Я в котелок заглянул: варево какое-то неопределенное. Есть мне, признаться, хотелось, брезгливостью особой я не отличался, но за ложку хвататься обождал, поскольку ощутил не столько голод, сколько холод. И, надев шинель, начал быстрыми шагами каземат измерять. Девять шагов от окна до двери, девять - от двери до окна. С добрых полверсты прошагал, пока щедрой испариной не покрылся. Тогда сел к столику и съел все неведомое варево до дна, ложкой старательно котелок выскребав.
"Ни хлеба, ни воды, - подумал, помнится. - Хуже, чем на гауптвахте..."
Но поспешил с заключением, потому как вновь заскрежетало, и вторая фигура объявилась. Помельче первой, но столь же безгласая - проверил. Кружку кипятку принесла и добрый кусок хлеба. И удалилась, столь же молчаливо.
Лучше, чем на гауптвахте, как выяснилось. Если вообще наречие сие к каземату подходило.
Попил я кипяточку с хлебушком, не повеселел, естественно, но мысли мои, как ни странно, слегка прояснились. Немного совсем, но достаточно, чтобы вспомнить, как что-то встревожило меня на грани пробуждения. Но что же именно, что?..

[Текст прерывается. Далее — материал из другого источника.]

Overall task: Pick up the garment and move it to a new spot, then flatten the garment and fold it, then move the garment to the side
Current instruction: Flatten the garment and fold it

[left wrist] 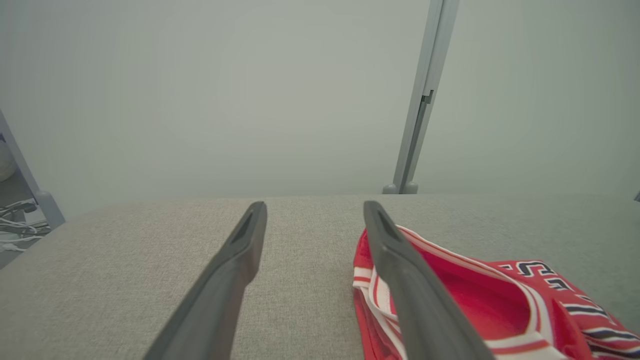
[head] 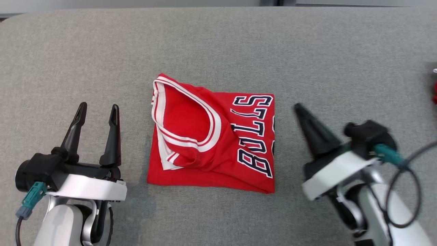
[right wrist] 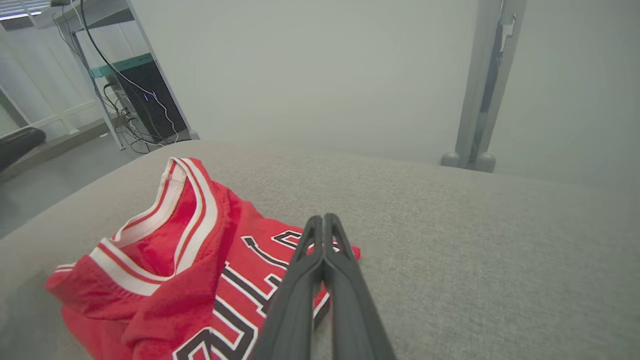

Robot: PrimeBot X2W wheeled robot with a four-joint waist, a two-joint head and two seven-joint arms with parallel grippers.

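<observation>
The garment [head: 211, 143], a red jersey with white trim and dark lettering, lies folded into a rough square in the middle of the grey table [head: 218, 41]. My left gripper [head: 98, 106] stands open to its left, apart from the cloth, with nothing between the fingers. In the left wrist view the garment [left wrist: 475, 285] lies just right of that open gripper [left wrist: 315, 206]. My right gripper [head: 298, 107] is shut and empty, a little to the right of the garment, and blurred. The right wrist view has the shut gripper [right wrist: 322, 217] over the lettered edge of the garment [right wrist: 190, 260].
A small red and white thing [head: 435, 89] pokes in at the table's right edge. Behind the far edge a grey post [left wrist: 420, 100] stands against a pale wall. A black case with cables [right wrist: 145, 105] sits on the floor off the far left.
</observation>
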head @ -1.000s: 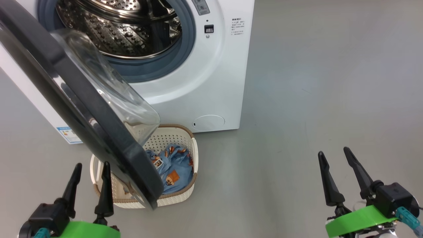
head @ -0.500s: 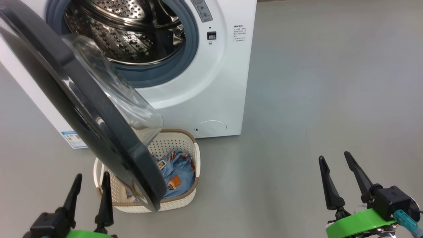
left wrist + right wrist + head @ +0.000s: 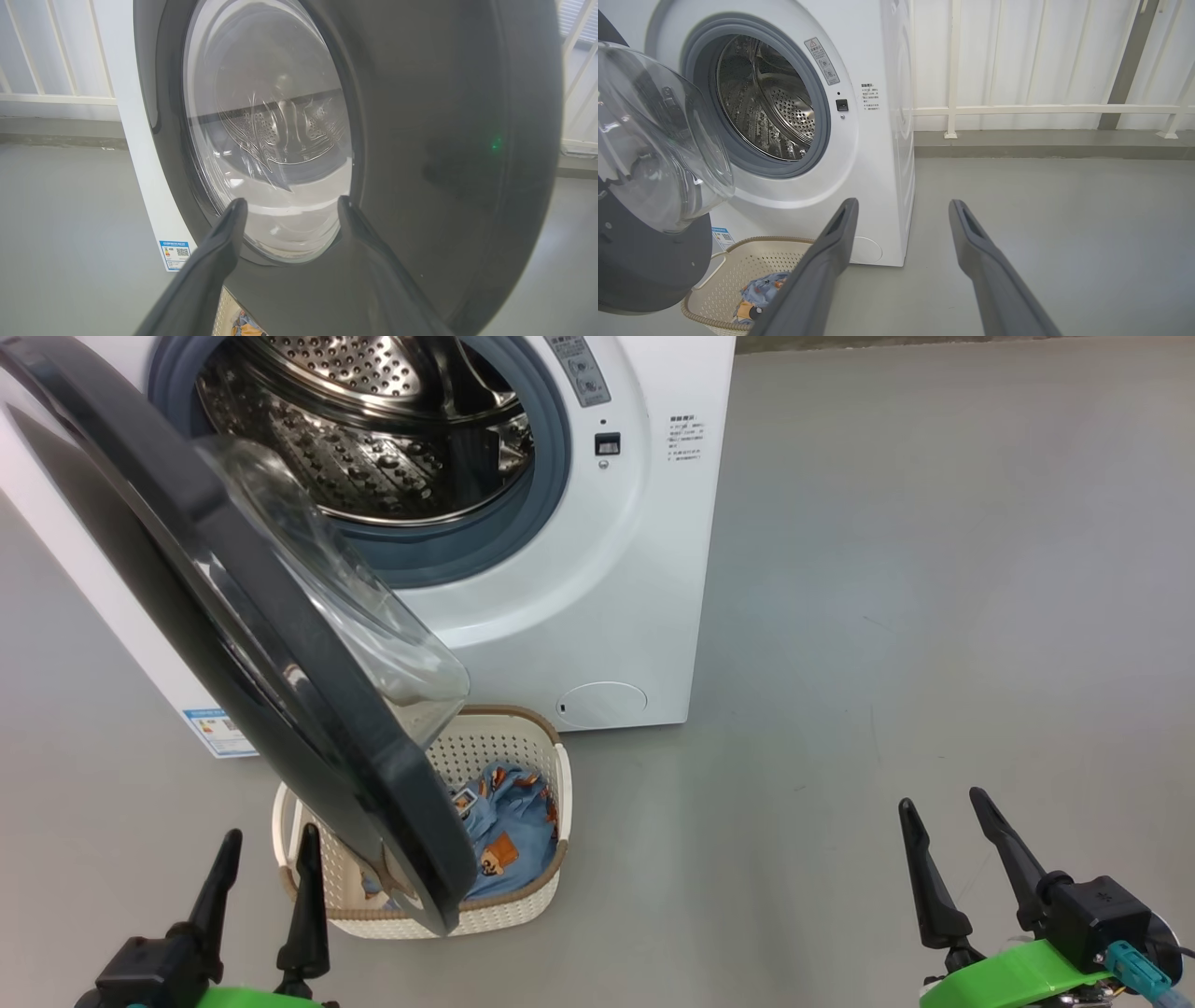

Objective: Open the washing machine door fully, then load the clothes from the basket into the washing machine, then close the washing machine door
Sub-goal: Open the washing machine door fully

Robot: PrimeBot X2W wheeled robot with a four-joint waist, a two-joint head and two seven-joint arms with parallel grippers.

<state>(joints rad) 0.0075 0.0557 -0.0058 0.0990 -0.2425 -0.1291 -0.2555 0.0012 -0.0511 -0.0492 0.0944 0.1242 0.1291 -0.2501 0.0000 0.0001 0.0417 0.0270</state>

К тому времени серость уже весь мой каземат залила, разгоняя черноту по углам, и я впервые мог обозреть границы узилища моего, а может, и всей оставшейся жизни. Две глухих стены, осклизлых от медленно, с улиточной скоростью ползущей... слякоти, что ли. Да, мерзкой липкой слякоти: может, точнее - слизи, но и слякоти в то же время. На ощупь - мертвой и живой одновременно, чтоб понятны вам стали оба первых моих впечатления. Что еще? Пол и потолок. Оба - каменные, только верх гроба этого вроде как мхом порос, а низ - та же мерзостная грязь.
Оглянулся: позади - окованная железом дубовая глухая дверь. Впереди высоко вверху - забранное толстой решеткой оконце, в которое и без решетки не вдруг-то пролезешь. Уж что-что, а тюрьмы строить мы выучились. Не то что турки в Бессарабии понастроили...
Бессарабия!..
И я на каменное ложе свое опустился. Без сил. Точно в миг тот выпустили их из меня.